_What you have to do_: Quote from the first line below through the line that contains "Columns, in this", both included, and leave the pictures out.
Start of Working data
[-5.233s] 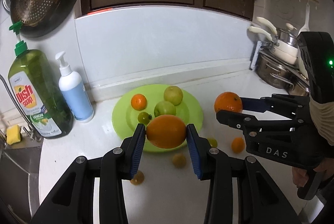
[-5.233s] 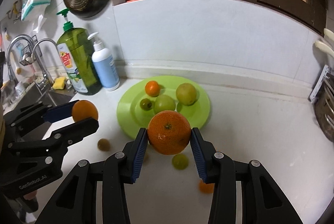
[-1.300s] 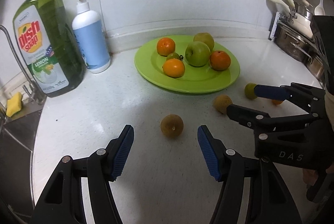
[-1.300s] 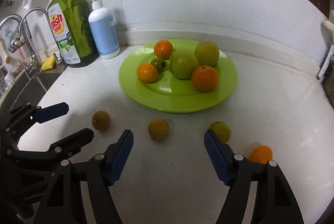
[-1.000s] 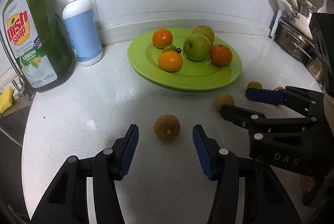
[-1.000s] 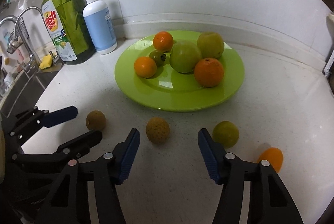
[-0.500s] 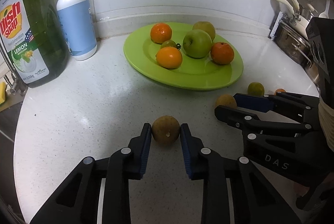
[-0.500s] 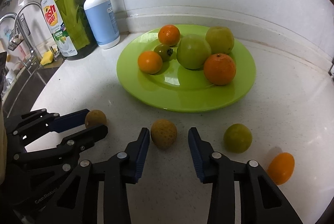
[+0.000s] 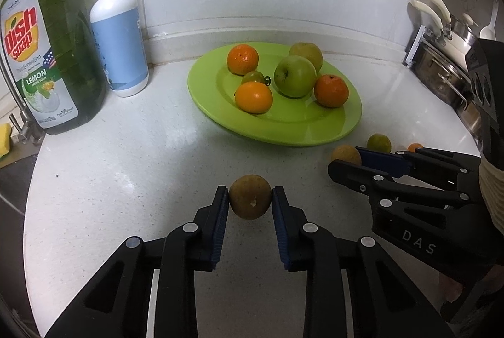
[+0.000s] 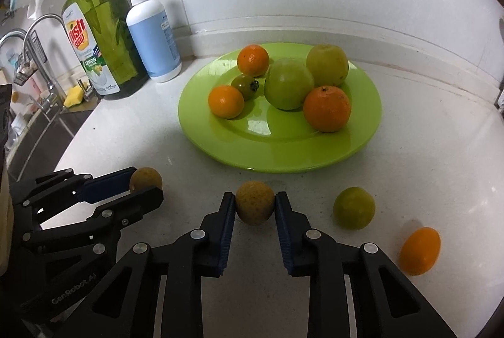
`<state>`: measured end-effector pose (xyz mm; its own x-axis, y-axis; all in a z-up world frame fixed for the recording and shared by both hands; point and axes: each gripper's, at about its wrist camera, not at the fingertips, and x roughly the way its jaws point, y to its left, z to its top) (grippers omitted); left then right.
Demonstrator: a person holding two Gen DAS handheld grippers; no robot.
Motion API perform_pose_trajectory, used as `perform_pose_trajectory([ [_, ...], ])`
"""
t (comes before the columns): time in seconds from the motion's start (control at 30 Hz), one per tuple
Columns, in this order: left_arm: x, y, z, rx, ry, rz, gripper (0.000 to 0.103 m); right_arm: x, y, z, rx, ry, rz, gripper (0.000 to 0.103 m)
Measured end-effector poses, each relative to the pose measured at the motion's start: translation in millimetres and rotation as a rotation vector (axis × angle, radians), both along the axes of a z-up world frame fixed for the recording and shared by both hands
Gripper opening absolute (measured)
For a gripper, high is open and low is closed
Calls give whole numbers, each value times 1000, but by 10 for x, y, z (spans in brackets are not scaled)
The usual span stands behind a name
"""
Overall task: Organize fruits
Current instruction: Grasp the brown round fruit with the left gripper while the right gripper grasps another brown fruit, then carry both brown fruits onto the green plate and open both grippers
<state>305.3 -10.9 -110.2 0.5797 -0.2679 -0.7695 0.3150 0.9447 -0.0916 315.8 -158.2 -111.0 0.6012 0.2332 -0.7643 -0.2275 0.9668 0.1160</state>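
Note:
A green plate [image 9: 315, 127] [image 10: 283, 149] on the white counter holds several oranges and green fruits. My left gripper [image 9: 250, 199] is shut on a small brown fruit [image 9: 249, 196] near the counter's front; it also shows in the right wrist view [image 10: 145, 179]. My right gripper [image 10: 255, 205] is shut on a second small brown fruit [image 10: 254, 202], seen in the left wrist view [image 9: 345, 153] just right of the plate's front rim. A small green fruit [image 10: 354, 208] [image 9: 379, 142] and a small orange fruit [image 10: 420, 249] [image 9: 414, 146] lie loose on the counter to the right.
A green dish soap bottle [image 9: 53, 54] [image 10: 100, 42] and a white-blue pump bottle [image 9: 121, 45] [image 10: 154, 38] stand at the back left. A sink with a tap [image 10: 37, 54] and a yellow sponge [image 10: 74, 95] lies left. Steel pots [image 9: 447, 64] stand at the right.
Both grippers have dropped their oranges on the plate, come down to the counter and closed on one small brown fruit each. Half a second ago the right jaws were still apart.

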Motion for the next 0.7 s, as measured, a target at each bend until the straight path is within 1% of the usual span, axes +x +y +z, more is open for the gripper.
perform_pose_trajectory([
  [0.23, -78, -2, 143, -14, -33, -2, 28, -98, -41, 137, 14, -26, 4, 27],
  [0.47, -179, -29, 364, -30, -81, -6, 28, -212, -81, 350, 32, -69, 5, 27],
  [0.7, -197, -105, 572, -29, -127, -20, 28, -300, -150, 587, 43, -121, -3, 27],
])
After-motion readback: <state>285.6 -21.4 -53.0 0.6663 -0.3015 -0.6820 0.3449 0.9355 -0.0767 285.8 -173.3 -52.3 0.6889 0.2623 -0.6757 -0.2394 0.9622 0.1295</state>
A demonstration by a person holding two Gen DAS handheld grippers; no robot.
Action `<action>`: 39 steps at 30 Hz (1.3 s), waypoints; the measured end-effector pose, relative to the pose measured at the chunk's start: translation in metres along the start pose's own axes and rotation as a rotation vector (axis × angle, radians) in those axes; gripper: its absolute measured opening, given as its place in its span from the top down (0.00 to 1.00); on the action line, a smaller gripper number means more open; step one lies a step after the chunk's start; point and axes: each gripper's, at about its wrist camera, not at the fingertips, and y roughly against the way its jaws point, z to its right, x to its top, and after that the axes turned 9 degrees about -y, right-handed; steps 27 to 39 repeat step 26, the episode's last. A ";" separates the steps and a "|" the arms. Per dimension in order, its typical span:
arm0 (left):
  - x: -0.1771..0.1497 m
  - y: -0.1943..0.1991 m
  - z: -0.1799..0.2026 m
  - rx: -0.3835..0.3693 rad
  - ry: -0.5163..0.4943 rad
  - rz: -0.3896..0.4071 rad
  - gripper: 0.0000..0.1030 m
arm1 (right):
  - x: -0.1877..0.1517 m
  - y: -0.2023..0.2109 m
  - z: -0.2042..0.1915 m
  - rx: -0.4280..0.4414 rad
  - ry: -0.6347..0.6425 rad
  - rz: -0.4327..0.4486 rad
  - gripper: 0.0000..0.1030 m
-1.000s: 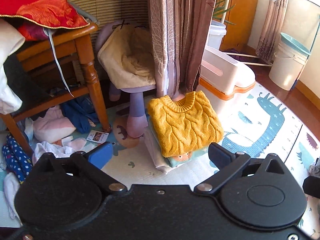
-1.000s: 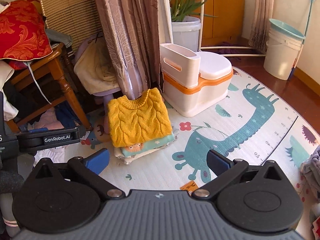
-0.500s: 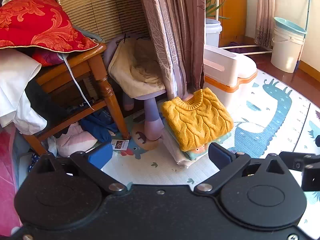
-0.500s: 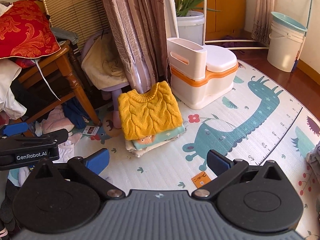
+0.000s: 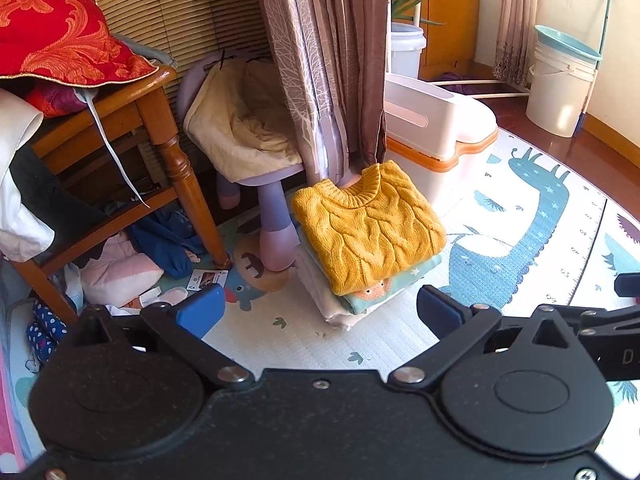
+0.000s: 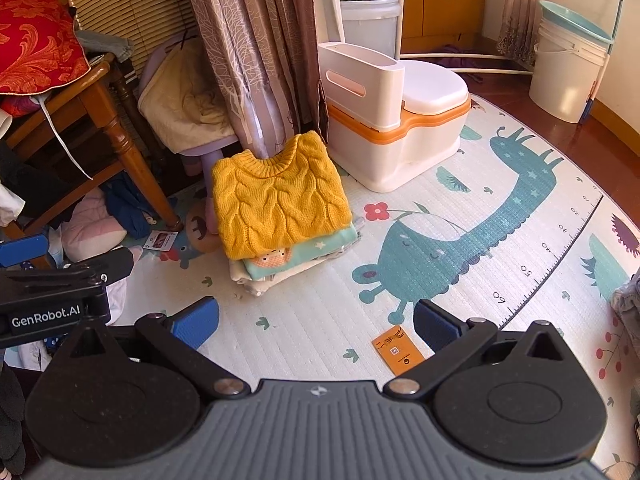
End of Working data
_Result for this task_:
[-5.233s] 
[-5.233s] 
[-1.300s] 
[-1.300s] 
[-1.000s] 
[-1.000s] 
[-0.500s] 
[-0.500s] 
[+0.000s] 
[+0.000s] 
`<state>`: measured end-effector pose (xyz mm; its own x-axis, y-axis; all in a z-up world frame fixed for the recording and shared by both hands; point and axes: each gripper's, at about its wrist camera, not at the fingertips, and x roughly the way its jaws point, y to its left, z to its top) (grippers omitted); left then right.
Demonstrator: a person holding two Gen DAS handheld grippers; no robot.
Motion API perform_pose_trajectory, used as `perform_pose_trajectory([ [_, ...], ])`
"""
t (comes before the columns): time in seconds from the motion's start (control at 30 Hz), one per tuple
Columns, in this order: left_arm: x, y, z, rx, ry, rz, gripper (0.000 to 0.103 m); right_arm: x, y, z, rx, ry, rz, gripper (0.000 to 0.103 m)

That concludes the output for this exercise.